Powering Up Brazil
Powering Up Brazil

As big, bountiful Brazil develops it faces a daunting challenge: how to provide power for a country of 200 million, a growing number of whom are joining the middle class. For decades, the answer appeared to be hydroelectric dams that would tap the world's greatest rivers. But dams sputter in droughts, and the construction of massive hydroelectric projects has generated relentless environmental protests that have been embarrassing to the government.

Energy planners now know there are limits to hydro power. Brazil is developing other options in a process that is being closely watched in emerging countries worldwide. Wind-turbine parks are being built across the length of Brazil in an audacious plan — to provide, along with biomass, 30 percent of new electricity generation in the years to come. And ethanol, made from sugar cane, is making a tentative comeback. Finding its way with energy won't — and has not — been easy.
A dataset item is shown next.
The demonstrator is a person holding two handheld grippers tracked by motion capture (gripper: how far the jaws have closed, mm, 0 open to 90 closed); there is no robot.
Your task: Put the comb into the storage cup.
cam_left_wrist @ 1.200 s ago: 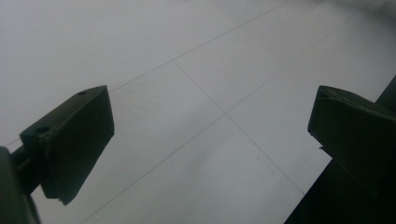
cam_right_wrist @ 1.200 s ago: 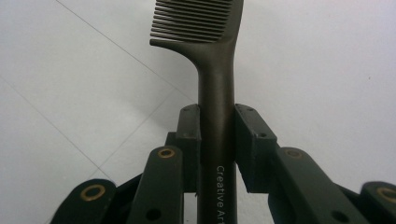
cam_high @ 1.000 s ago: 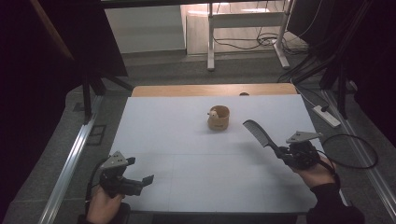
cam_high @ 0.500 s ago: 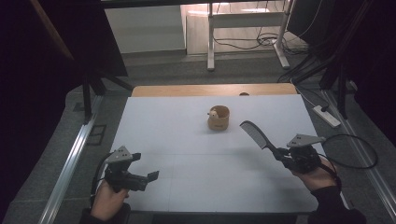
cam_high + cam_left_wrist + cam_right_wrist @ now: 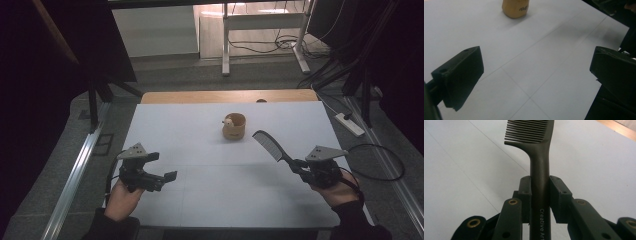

Brazil's goal to become an oil power looks increasingly grim, despite the modern-day gold rush that was set-off in 2007 after the discovery of so-called elephant fields of deep-sea oil.

The country's state-controlled oil behemoth, Petrobras, is saddled with debt. And critics are raising questions about the attention that was paid to companies such as OGX, an oil startup that predicted it would become a powerhouse but that has collapsed in recent weeks. This series examines how energy needs are shaping Brazil's emergence as one of the world's major economic players, just ahead of next year's World Cup and the 2016 Olympics.